Dimitsaki Stella, Natsiavas Pantelis, Jaulent Marie-Christine
Laboratoire d'Informatique Médicale et d'Ingénierie des Connaissances en e-Santé - LIMICS, Inserm, Université Sorbonne Paris-Nord, Sorbonne Université, Paris, France.
Centre for Research and Development Hellas, Institute of Applied Biosciences, Thessaloniki, Greece.
J Med Internet Res. 2024 Dec 30;26:e57824. doi: 10.2196/57824.
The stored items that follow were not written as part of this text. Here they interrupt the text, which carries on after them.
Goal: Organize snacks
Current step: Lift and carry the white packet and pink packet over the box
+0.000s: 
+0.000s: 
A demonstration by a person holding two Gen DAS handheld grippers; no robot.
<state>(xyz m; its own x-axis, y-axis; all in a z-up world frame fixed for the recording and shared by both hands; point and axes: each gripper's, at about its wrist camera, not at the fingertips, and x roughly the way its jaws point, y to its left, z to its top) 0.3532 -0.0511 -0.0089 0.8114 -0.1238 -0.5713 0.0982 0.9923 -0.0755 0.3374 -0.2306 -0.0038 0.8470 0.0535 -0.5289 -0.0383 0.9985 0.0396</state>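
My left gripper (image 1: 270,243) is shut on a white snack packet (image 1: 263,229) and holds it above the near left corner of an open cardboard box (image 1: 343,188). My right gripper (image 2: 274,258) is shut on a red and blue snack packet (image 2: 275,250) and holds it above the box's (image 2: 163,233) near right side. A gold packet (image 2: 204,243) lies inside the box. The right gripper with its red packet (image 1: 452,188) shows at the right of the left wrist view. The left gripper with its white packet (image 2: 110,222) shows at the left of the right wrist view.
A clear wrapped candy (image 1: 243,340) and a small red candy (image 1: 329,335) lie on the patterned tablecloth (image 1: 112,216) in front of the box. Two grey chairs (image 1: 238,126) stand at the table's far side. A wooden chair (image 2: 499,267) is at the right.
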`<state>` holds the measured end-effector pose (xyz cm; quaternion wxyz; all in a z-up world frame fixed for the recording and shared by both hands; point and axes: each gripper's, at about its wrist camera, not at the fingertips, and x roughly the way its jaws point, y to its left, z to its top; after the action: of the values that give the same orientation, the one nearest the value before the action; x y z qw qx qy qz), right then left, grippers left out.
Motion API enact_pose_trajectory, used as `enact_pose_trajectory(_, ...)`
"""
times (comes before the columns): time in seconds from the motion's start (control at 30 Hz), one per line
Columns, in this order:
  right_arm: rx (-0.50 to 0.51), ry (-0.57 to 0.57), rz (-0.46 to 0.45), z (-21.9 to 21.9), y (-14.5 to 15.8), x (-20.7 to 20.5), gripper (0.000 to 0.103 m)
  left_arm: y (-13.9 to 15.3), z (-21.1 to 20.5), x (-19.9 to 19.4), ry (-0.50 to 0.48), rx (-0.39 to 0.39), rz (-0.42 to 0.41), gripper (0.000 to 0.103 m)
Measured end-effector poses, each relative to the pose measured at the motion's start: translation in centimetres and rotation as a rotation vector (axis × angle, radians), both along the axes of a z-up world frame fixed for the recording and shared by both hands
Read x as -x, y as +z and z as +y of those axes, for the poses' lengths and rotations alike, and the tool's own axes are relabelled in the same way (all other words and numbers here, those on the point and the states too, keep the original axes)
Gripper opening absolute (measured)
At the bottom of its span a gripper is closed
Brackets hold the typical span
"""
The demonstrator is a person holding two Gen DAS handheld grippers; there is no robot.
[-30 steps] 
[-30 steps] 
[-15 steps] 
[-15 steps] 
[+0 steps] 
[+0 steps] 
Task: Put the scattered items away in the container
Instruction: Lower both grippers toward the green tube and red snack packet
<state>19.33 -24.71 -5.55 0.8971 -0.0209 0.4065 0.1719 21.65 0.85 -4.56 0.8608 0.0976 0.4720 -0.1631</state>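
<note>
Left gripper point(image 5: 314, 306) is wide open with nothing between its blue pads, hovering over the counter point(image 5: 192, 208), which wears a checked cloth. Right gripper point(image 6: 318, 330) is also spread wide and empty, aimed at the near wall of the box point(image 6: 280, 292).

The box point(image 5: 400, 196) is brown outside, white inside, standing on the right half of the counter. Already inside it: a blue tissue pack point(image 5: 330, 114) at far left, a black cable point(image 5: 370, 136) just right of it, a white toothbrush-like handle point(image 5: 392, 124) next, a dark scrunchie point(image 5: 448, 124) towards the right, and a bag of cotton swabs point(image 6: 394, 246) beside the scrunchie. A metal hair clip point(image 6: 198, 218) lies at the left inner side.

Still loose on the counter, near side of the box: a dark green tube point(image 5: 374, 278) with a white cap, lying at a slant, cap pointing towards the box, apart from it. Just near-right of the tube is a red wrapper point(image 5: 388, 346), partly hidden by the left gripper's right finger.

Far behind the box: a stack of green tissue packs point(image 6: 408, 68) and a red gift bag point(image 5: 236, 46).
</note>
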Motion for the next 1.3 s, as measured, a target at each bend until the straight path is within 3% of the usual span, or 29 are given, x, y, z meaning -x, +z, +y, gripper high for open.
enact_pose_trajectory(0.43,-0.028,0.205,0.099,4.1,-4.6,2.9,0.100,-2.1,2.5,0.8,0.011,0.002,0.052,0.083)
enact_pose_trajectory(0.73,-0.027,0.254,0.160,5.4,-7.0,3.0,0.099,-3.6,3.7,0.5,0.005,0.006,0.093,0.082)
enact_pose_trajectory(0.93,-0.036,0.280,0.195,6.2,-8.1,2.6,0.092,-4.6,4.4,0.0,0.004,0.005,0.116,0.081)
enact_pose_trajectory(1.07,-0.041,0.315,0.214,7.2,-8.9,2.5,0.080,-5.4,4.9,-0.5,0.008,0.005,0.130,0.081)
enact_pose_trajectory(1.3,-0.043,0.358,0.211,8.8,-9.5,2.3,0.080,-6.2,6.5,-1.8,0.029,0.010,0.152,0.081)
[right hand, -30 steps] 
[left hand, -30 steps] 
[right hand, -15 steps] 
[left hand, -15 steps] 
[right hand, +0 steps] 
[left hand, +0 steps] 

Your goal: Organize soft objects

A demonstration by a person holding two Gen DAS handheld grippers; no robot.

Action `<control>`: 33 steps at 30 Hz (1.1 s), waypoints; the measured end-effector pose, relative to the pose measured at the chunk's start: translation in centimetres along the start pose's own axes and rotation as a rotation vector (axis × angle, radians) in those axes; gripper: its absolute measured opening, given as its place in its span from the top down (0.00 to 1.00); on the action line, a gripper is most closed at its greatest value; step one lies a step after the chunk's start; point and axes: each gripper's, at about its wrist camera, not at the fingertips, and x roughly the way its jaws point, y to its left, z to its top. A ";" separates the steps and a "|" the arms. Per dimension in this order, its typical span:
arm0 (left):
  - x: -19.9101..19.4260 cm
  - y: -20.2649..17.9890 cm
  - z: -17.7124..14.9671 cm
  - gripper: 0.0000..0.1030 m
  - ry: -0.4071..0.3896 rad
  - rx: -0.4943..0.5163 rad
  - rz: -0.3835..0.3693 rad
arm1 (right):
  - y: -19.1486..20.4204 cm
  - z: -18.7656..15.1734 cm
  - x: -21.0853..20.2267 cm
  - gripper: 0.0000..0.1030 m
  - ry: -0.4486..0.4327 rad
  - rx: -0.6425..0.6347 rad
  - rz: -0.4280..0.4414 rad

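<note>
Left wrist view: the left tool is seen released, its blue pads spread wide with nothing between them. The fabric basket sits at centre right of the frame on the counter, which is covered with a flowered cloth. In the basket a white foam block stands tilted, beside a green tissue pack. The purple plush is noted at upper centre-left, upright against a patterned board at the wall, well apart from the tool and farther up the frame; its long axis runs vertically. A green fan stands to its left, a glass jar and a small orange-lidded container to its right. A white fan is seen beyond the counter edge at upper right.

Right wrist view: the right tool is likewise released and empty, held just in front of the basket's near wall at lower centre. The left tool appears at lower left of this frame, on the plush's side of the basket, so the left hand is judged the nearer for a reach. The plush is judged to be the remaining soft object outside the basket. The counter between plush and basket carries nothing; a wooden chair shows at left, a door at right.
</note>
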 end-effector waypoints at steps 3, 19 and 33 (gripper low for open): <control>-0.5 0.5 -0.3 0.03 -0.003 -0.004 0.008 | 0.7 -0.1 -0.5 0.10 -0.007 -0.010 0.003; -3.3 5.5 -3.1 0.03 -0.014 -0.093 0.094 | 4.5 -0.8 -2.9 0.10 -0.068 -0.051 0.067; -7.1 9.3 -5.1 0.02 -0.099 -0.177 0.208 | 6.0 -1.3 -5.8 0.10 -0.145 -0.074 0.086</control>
Artificial intelligence (AI) applied to real-world data (RWD; eg, electronic health care records) has been identified as a potentially promising technical paradigm for the pharmacovigilance field. There are several instances of AI approaches applied to RWD; however, most studies focus on unstructured RWD (conducting natural language processing on various data sources, eg, clinical notes, social media, and blogs). Hence, it is essential to investigate how AI is currently applied to structured RWD in pharmacovigilance and how new approaches could enrich the existing methodology.
This scoping review depicts the emerging use of AI on structured RWD for pharmacovigilance purposes to identify relevant trends and potential research gaps.
The scoping review methodology is based on the PRISMA (Preferred Reporting Items for Systematic Reviews and Meta-Analyses) methodology. We queried the MEDLINE database through the PubMed search engine. Relevant scientific manuscripts published from January 2010 to January 2024 were retrieved. The included studies were "mapped" against a set of evaluation criteria, including applied AI approaches, code availability, description of the data preprocessing pipeline, clinical validation of AI models, and implementation of trustworthy AI criteria following the guidelines of the FUTURE (Fairness, Universality, Traceability, Usability, Robustness, and Explainability)-AI initiative.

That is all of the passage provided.